- _TASK REQUIREMENTS_:
Your task is to copy the lines of the data below from the line holding "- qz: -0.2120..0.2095" through the line holding "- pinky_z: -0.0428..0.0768", inclusive, exactly and with nothing added.

---

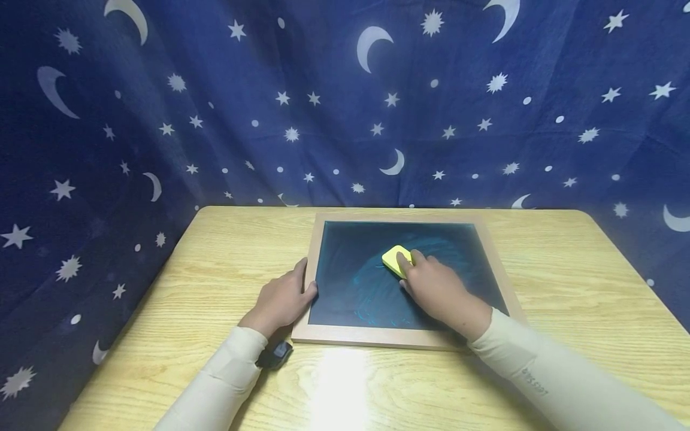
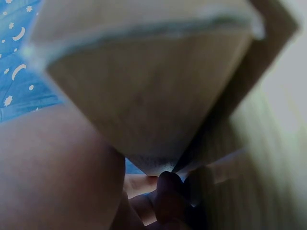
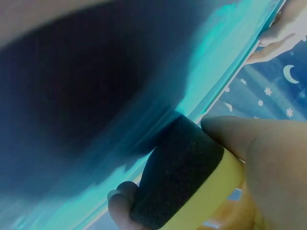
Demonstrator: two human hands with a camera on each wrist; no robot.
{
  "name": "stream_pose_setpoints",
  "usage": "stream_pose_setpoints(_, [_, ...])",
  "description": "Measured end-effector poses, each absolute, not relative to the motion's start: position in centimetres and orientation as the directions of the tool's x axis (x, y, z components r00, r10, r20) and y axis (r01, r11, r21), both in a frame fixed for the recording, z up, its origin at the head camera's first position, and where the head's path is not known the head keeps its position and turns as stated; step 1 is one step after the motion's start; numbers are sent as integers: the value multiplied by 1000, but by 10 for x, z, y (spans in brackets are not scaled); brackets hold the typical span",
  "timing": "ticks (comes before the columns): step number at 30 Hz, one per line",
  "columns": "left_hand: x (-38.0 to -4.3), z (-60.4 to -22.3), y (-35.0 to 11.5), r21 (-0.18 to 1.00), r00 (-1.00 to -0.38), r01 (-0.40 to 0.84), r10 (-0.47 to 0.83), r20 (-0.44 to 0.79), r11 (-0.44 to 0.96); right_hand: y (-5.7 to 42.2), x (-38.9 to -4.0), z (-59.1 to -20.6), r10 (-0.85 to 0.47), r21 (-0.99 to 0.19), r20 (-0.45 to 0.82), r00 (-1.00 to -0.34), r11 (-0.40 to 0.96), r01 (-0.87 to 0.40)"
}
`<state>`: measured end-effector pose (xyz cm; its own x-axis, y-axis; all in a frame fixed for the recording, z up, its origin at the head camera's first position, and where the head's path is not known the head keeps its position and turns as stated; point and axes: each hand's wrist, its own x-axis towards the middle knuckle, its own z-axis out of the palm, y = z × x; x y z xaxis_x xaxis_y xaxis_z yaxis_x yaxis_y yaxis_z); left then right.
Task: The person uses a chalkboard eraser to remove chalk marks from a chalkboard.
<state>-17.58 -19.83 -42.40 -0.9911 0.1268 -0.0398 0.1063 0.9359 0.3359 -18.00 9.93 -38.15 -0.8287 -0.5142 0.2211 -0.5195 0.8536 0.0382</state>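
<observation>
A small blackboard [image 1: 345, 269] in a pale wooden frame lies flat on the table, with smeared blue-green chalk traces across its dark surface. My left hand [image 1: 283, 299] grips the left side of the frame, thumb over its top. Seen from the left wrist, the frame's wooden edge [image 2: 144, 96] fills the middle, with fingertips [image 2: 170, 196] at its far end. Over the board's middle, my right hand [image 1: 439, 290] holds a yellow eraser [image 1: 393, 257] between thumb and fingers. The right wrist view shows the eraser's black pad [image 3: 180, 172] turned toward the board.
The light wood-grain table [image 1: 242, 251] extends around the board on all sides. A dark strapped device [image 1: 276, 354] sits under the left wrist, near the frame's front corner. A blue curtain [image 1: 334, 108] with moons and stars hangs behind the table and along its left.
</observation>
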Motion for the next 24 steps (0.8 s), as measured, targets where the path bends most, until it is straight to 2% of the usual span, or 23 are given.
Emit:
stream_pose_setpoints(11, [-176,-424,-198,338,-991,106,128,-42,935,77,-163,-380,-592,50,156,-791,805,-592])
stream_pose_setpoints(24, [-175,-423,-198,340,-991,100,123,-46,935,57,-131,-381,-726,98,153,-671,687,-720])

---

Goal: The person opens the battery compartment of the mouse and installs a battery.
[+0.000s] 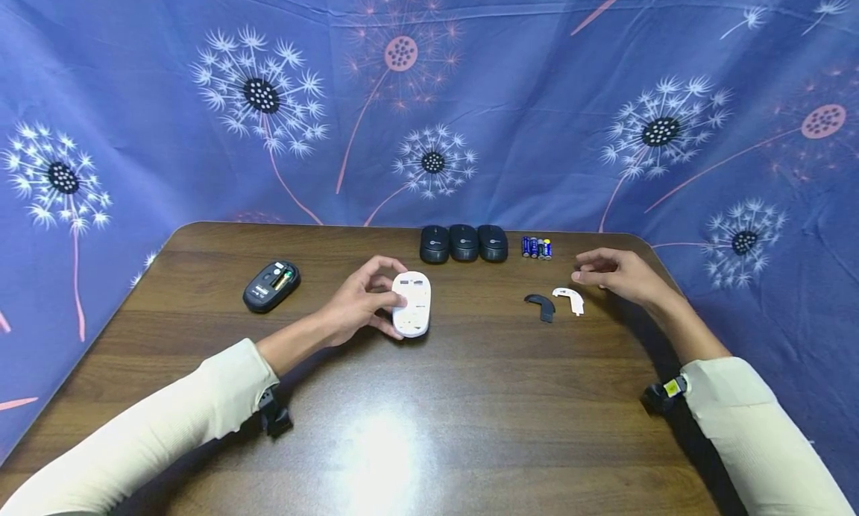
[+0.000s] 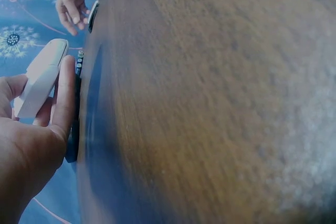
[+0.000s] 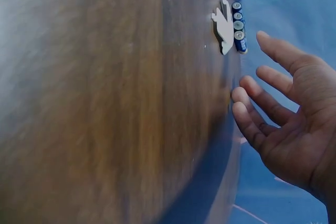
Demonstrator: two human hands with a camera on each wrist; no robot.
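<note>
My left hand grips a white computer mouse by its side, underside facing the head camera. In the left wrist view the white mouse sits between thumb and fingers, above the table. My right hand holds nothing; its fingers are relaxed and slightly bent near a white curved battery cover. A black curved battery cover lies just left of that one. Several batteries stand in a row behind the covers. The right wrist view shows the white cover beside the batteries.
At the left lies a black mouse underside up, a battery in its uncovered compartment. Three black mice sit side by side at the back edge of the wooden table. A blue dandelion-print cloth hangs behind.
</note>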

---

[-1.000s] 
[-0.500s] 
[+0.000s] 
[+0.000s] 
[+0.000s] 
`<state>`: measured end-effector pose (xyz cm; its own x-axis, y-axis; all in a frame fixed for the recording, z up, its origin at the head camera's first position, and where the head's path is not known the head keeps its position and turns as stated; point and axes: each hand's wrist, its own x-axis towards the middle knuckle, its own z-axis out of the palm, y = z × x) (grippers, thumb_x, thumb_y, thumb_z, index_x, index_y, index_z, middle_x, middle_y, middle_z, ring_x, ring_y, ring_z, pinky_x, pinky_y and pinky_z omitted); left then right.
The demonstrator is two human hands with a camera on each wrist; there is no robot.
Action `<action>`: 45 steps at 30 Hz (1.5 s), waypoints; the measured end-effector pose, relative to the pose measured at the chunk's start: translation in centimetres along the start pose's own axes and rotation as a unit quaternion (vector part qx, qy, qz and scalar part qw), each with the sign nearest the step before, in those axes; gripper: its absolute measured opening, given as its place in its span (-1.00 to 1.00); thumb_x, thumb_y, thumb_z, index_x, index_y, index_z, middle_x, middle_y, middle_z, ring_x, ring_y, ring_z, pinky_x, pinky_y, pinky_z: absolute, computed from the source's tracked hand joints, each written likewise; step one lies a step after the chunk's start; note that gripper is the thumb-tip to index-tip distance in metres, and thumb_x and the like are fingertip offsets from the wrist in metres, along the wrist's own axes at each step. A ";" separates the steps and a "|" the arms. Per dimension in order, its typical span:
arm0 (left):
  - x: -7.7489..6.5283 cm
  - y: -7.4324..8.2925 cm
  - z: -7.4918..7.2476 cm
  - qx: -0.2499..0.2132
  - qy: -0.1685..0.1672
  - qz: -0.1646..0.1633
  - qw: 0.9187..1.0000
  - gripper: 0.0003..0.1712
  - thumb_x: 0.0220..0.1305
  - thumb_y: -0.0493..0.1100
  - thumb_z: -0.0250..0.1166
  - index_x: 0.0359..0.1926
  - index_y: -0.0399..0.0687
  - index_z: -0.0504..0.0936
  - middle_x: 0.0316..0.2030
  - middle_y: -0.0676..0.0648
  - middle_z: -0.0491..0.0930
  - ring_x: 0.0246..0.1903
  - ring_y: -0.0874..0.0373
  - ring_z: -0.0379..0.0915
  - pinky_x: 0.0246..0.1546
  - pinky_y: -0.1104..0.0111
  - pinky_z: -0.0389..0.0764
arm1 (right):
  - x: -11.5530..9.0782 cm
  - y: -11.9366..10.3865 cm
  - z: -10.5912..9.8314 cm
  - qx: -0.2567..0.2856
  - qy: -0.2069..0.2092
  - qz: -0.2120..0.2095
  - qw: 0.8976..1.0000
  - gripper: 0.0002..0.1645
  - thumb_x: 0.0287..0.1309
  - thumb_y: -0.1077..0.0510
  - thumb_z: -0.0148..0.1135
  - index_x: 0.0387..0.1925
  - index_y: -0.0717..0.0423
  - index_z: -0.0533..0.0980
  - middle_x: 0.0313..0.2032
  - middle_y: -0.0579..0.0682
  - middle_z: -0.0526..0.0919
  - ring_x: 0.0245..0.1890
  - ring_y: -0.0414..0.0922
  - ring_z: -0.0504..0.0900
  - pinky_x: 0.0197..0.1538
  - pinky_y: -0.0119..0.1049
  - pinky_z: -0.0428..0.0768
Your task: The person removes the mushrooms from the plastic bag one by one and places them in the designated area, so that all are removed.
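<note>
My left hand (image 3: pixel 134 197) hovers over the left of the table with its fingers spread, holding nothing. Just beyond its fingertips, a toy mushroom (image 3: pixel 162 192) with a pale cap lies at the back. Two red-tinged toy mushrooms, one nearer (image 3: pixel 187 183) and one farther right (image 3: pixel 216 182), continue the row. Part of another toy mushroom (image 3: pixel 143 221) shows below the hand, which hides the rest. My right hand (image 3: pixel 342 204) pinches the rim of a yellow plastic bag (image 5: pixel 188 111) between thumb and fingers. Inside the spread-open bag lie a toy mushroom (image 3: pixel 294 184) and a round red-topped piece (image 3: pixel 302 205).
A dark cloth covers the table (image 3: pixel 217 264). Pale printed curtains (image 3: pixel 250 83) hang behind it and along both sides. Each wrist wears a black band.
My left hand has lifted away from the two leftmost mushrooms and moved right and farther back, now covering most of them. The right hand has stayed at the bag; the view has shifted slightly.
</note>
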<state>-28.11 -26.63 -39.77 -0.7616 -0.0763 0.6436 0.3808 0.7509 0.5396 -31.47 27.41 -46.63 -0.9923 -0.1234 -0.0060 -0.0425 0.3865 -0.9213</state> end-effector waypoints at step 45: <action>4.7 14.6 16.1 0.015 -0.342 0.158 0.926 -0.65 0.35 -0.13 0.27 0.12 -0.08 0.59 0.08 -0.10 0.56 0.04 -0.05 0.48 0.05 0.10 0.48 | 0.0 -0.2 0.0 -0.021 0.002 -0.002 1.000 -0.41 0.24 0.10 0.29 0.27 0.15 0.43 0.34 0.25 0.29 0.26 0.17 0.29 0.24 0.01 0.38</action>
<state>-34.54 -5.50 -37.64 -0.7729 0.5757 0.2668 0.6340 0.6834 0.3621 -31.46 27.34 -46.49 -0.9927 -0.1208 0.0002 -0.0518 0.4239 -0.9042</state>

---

- _ANSWER TO THIS PROBLEM_:
  - qz: -0.2120..0.2095
  - qw: 0.8976..1.0000
  - gripper: 0.0002..0.1645
  - thumb_x: 0.0287..0.1309
  - thumb_y: -0.1077..0.0510
  - thumb_z: -0.0148..0.1135
  - index_x: 0.0387..0.1925
  - index_y: -0.0717..0.0423
  - index_z: -0.0533..0.0980
  - middle_x: 0.0313..0.2032
  - middle_y: -0.0579..0.0682
  - middle_z: -0.0526..0.0919
  - ring_x: 0.0245..0.1890
  - ring_y: -0.0414..0.0922
  - ring_z: -0.0504..0.0900
  - pinky_x: 0.0197..0.1538
  - pinky_y: -0.0119..0.1049
  - pinky_z: -0.0428..0.0768

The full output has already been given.